#### Aim of the exercise:
Only the pictures should be left out; write out all other data exactly.

○ ○ ○ ○ ○

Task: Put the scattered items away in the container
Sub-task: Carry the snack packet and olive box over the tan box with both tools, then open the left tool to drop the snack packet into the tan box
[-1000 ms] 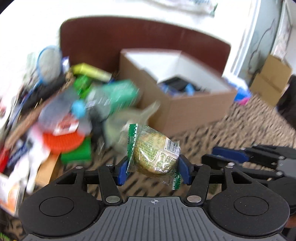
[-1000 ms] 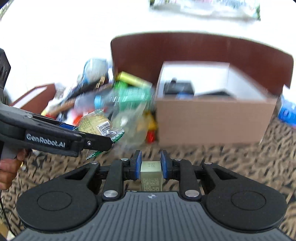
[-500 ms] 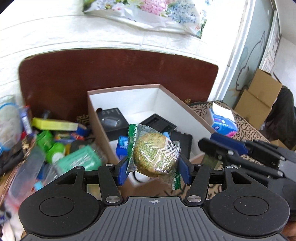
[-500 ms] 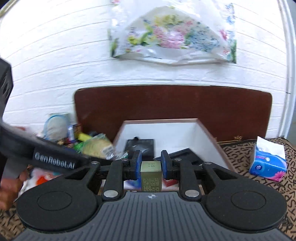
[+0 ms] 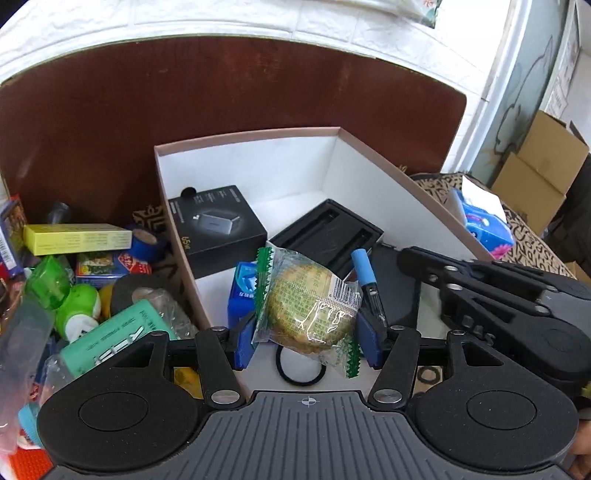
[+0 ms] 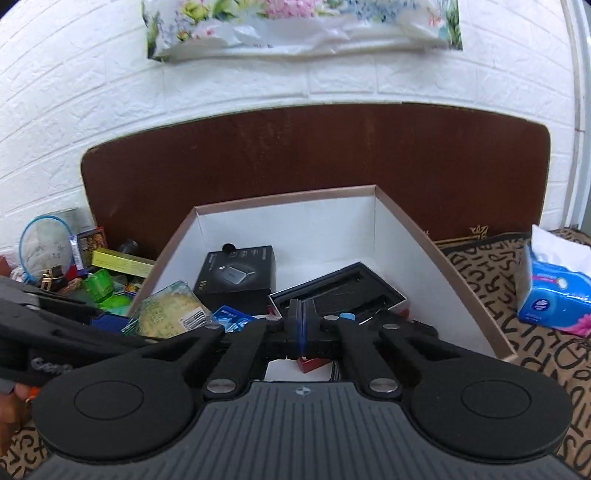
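With several items already in the open white-lined cardboard box point(image 5: 369, 177), the left gripper point(image 5: 306, 332) grasps a clear-wrapped round pastry point(image 5: 308, 308) at centre frame, the right gripper point(image 6: 302, 325) has just clenched empty, and clutter point(image 5: 92, 295) remains lower left.

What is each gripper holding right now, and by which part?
The left gripper clamps the wrapped pastry by its two side edges, over the box. The right gripper is shut on nothing.

Behind everything you see a white brick wall point(image 6: 92, 110) with a floral plastic bag point(image 6: 303, 29) hanging on it and a dark brown board point(image 6: 314, 155) leaning below; stacked cardboard cartons point(image 5: 539, 166) stand far right.
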Demonstrator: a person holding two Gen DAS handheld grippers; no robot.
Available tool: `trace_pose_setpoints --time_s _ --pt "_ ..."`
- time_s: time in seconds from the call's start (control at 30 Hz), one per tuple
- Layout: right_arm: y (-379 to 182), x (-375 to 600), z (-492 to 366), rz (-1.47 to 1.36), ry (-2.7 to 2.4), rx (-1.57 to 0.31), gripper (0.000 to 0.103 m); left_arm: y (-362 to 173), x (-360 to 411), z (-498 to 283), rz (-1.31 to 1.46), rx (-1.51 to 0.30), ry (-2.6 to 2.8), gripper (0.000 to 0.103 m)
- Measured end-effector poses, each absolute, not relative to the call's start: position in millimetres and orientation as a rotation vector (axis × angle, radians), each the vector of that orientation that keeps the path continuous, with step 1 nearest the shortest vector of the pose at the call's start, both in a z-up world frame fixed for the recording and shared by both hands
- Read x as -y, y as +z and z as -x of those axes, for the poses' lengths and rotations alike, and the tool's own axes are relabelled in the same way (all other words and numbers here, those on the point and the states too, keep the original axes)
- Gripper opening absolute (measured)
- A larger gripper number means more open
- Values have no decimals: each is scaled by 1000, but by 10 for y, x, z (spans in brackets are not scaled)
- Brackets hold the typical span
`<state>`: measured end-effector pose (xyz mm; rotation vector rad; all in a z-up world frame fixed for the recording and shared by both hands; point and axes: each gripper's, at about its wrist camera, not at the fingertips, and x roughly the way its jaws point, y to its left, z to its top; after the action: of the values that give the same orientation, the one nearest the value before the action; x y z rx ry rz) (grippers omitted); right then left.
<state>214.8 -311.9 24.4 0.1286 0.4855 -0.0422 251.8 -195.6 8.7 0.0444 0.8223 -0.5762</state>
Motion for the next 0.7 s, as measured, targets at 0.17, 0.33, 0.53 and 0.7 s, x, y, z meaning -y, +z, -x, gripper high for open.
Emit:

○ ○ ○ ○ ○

#### Result of the exercise:
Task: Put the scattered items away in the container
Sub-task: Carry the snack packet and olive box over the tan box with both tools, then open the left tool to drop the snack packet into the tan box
[-1000 ms] 
[-1000 ms] 
[-500 ms] 
[-500 ms] 
[+0 ms] 
[+0 ms] 
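With several items already in the open white-lined cardboard box point(image 5: 369, 177), the left gripper point(image 5: 306, 332) grasps a clear-wrapped round pastry point(image 5: 308, 308) at centre frame, the right gripper point(image 6: 302, 325) has just clenched empty, and clutter point(image 5: 92, 295) remains lower left.

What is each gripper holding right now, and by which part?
The left gripper clamps the wrapped pastry by its two side edges, over the box. The right gripper is shut on nothing.

Behind everything you see a white brick wall point(image 6: 92, 110) with a floral plastic bag point(image 6: 303, 29) hanging on it and a dark brown board point(image 6: 314, 155) leaning below; stacked cardboard cartons point(image 5: 539, 166) stand far right.
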Demonstrator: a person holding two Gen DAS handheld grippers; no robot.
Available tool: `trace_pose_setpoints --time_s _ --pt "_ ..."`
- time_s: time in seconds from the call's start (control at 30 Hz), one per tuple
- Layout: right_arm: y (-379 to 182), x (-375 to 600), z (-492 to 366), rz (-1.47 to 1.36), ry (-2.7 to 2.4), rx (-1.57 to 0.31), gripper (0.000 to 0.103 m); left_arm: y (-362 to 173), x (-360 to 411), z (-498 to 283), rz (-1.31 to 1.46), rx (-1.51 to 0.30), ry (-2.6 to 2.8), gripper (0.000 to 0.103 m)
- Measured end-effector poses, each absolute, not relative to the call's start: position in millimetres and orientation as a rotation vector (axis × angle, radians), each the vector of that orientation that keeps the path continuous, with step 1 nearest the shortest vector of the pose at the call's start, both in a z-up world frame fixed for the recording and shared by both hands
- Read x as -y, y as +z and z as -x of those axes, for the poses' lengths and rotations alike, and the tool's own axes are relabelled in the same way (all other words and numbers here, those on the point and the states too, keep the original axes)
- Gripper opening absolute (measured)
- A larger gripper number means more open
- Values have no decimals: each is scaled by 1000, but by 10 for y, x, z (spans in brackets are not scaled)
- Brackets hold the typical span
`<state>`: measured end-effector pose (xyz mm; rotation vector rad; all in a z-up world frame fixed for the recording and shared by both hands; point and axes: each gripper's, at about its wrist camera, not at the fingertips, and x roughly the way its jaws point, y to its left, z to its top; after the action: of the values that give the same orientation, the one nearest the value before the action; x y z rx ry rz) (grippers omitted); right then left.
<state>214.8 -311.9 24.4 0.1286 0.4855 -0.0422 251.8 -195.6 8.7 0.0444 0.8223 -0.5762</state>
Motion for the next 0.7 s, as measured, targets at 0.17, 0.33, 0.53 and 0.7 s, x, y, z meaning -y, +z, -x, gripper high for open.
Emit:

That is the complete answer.